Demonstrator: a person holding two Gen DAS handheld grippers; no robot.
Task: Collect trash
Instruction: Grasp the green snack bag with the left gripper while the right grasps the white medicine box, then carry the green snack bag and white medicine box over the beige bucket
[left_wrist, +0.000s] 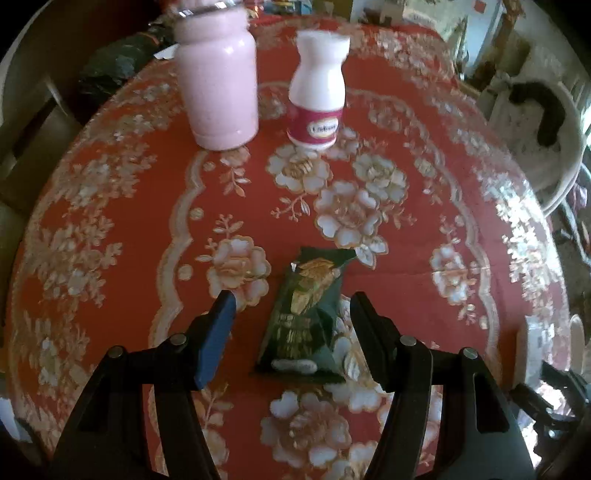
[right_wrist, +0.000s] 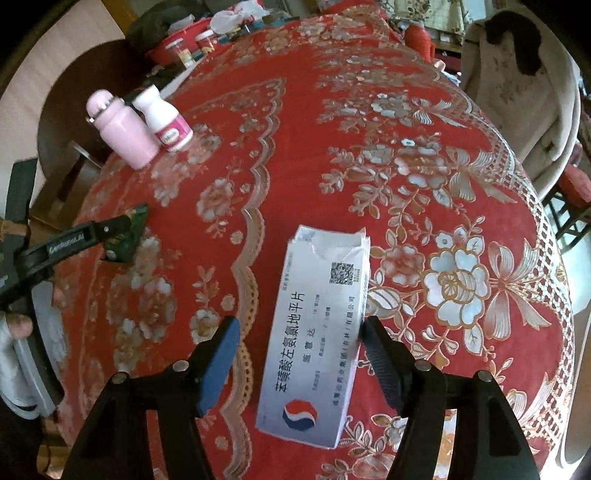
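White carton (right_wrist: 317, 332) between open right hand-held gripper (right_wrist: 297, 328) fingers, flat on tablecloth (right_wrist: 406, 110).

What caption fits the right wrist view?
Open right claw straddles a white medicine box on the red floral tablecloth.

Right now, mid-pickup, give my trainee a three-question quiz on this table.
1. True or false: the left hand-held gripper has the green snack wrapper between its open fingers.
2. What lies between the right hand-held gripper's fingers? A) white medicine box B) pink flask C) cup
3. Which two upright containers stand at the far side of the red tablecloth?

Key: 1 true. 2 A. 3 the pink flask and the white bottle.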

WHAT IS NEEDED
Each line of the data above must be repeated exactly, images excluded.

REPLY
Demonstrator: a person holding two Gen DAS handheld grippers; no robot.
Task: Collect trash
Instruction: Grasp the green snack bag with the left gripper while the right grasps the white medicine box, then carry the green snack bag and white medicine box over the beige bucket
[left_wrist, +0.000s] 
[right_wrist, +0.000s] 
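White carton (right_wrist: 317, 332) between open right hand-held gripper (right_wrist: 297, 328) fingers, flat on tablecloth (right_wrist: 406, 110).

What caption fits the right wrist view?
Open right claw straddles a white medicine box on the red floral tablecloth.

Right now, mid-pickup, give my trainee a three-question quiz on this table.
1. True or false: the left hand-held gripper has the green snack wrapper between its open fingers.
2. What lies between the right hand-held gripper's fingers? A) white medicine box B) pink flask C) cup
3. Which two upright containers stand at the far side of the red tablecloth?

Key: 1 true. 2 A. 3 the pink flask and the white bottle.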

That finishes the output.